Dataset entries
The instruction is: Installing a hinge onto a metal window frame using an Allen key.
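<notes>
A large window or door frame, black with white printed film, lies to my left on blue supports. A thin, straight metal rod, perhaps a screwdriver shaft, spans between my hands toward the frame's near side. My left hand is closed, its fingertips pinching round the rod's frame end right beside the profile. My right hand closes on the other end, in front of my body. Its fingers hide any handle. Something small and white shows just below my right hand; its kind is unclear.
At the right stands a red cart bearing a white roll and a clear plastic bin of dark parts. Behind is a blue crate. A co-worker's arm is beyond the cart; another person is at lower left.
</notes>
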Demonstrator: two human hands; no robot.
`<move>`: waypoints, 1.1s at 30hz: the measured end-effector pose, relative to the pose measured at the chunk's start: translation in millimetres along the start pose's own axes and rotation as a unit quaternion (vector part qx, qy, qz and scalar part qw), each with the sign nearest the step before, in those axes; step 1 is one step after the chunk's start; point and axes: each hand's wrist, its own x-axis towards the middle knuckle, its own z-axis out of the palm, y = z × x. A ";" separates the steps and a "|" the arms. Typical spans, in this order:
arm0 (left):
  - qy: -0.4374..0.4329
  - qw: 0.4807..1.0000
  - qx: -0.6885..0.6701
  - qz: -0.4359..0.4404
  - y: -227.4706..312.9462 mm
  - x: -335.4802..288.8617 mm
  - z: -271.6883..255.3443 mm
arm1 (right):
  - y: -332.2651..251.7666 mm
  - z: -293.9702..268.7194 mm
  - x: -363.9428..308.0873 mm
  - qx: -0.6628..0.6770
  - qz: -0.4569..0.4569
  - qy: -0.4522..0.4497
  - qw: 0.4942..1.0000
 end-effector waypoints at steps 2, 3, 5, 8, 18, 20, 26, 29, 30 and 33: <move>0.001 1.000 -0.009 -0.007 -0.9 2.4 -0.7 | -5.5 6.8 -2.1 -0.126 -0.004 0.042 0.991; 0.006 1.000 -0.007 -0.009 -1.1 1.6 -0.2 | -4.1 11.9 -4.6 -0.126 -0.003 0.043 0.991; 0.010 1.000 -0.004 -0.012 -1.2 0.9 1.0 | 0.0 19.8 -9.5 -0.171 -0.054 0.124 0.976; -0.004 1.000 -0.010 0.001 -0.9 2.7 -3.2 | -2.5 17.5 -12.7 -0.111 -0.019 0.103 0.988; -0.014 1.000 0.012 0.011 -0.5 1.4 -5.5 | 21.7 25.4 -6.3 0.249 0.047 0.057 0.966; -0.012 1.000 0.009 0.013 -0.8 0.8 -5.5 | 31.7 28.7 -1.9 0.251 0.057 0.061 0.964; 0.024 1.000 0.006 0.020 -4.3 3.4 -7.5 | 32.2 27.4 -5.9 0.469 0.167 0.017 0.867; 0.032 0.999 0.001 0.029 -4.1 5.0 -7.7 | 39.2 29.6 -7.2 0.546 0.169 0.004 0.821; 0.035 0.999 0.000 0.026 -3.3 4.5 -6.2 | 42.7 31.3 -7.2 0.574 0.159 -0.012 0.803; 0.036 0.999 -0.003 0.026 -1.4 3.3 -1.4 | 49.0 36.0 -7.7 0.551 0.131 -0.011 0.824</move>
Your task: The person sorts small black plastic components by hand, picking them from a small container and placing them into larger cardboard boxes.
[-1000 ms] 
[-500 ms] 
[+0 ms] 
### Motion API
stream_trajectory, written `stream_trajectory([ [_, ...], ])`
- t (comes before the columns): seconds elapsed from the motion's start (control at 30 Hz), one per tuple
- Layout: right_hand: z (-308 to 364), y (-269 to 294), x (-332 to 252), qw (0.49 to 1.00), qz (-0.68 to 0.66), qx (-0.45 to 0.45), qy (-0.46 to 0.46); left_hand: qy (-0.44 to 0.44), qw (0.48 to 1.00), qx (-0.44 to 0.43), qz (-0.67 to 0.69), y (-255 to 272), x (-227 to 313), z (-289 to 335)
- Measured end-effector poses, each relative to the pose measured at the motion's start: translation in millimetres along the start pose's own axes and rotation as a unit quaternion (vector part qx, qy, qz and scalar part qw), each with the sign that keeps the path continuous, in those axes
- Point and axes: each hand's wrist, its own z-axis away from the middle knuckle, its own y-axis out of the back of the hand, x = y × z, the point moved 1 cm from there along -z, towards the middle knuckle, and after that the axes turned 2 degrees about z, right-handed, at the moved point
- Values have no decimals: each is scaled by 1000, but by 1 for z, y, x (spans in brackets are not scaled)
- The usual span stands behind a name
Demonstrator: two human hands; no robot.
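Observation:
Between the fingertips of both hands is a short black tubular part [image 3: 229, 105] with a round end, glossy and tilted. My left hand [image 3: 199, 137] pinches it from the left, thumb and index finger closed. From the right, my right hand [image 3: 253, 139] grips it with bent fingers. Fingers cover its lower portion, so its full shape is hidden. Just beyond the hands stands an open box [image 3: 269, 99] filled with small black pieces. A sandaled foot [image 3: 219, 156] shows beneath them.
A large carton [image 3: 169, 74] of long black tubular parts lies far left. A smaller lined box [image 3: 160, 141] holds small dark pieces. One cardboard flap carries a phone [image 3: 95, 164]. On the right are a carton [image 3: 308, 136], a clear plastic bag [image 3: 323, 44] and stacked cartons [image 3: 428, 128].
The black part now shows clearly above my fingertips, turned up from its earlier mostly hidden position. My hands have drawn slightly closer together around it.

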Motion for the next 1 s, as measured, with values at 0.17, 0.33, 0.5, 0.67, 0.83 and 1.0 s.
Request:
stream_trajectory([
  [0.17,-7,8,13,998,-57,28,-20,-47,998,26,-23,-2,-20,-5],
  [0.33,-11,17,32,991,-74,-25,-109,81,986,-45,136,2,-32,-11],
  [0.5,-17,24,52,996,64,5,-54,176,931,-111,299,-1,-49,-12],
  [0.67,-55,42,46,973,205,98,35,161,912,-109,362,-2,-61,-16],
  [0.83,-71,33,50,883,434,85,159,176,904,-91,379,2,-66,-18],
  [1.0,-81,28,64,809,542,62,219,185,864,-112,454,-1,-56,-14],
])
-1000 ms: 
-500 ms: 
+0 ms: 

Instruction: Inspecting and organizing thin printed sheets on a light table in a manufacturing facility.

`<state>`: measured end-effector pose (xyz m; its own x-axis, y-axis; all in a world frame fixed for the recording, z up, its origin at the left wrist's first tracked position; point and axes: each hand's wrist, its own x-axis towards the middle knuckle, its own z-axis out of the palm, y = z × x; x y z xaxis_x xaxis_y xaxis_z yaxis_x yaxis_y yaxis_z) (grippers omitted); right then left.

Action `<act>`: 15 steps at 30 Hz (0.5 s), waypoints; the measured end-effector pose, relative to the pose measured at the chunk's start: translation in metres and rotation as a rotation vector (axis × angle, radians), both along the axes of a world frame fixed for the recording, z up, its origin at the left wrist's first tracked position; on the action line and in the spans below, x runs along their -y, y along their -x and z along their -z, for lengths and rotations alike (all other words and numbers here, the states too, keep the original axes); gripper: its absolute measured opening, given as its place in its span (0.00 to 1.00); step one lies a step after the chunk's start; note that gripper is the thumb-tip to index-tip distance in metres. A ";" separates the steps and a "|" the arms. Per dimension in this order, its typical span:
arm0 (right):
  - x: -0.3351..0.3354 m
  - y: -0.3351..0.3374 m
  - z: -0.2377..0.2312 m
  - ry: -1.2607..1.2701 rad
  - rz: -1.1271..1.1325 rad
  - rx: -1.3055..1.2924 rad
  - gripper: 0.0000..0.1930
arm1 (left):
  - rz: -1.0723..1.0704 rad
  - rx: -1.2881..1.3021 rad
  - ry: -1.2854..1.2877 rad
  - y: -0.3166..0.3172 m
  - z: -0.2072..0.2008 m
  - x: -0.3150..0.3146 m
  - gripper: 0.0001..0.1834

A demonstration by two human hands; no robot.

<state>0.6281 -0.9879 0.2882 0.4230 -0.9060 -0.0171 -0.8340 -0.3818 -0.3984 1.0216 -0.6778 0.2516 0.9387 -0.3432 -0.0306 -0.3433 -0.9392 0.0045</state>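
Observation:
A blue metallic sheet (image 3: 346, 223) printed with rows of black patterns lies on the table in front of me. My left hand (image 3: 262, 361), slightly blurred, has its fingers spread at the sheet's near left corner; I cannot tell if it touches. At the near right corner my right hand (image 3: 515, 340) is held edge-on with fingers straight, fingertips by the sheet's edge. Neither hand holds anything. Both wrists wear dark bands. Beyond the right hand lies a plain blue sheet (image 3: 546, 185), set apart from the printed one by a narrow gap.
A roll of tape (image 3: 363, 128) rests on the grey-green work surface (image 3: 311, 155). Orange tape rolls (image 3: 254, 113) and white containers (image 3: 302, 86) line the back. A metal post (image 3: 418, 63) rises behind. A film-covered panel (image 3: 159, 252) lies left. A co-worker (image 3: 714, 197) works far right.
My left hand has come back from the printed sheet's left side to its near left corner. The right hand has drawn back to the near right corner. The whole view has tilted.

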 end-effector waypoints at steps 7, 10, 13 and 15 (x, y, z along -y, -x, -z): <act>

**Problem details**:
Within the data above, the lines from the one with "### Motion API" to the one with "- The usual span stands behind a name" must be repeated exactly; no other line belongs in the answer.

**Output for this exercise**:
### Motion API
stream_trajectory, written `stream_trajectory([ [_, ...], ])`
- t (comes before the columns): seconds elapsed from the motion's start (control at 30 Hz), one per tuple
- Layout: right_hand: z (-308 to 364), y (-269 to 294), x (-332 to 252), qw (0.49 to 1.00), qz (-0.68 to 0.66), qx (-0.45 to 0.45), qy (-0.46 to 0.46); left_hand: qy (-0.44 to 0.44), qw (0.48 to 1.00), qx (-0.44 to 0.43), qz (-0.67 to 0.69), y (-255 to 272), x (-227 to 313), z (-289 to 335)
- Measured end-effector poses, each relative to the pose measured at the motion's start: translation in millimetres along the start pose's own axes and rotation as a unit quaternion (vector part qx, qy, qz and scalar part qw), each with the sign that keeps the path continuous, in those axes
- Point and axes: each hand's wrist, its own z-axis away from the middle knuckle, its own y-axis out of the back of the hand, x = y × z, the point moved 1 cm from there along -z, towards the middle knuckle, and after that the axes turned 2 degrees about z, right-handed, at the moved point
- Values have no decimals: each is scaled by 1000, but by 1 for z, y, x (spans in brackets are not scaled)
- The usual span stands behind a name

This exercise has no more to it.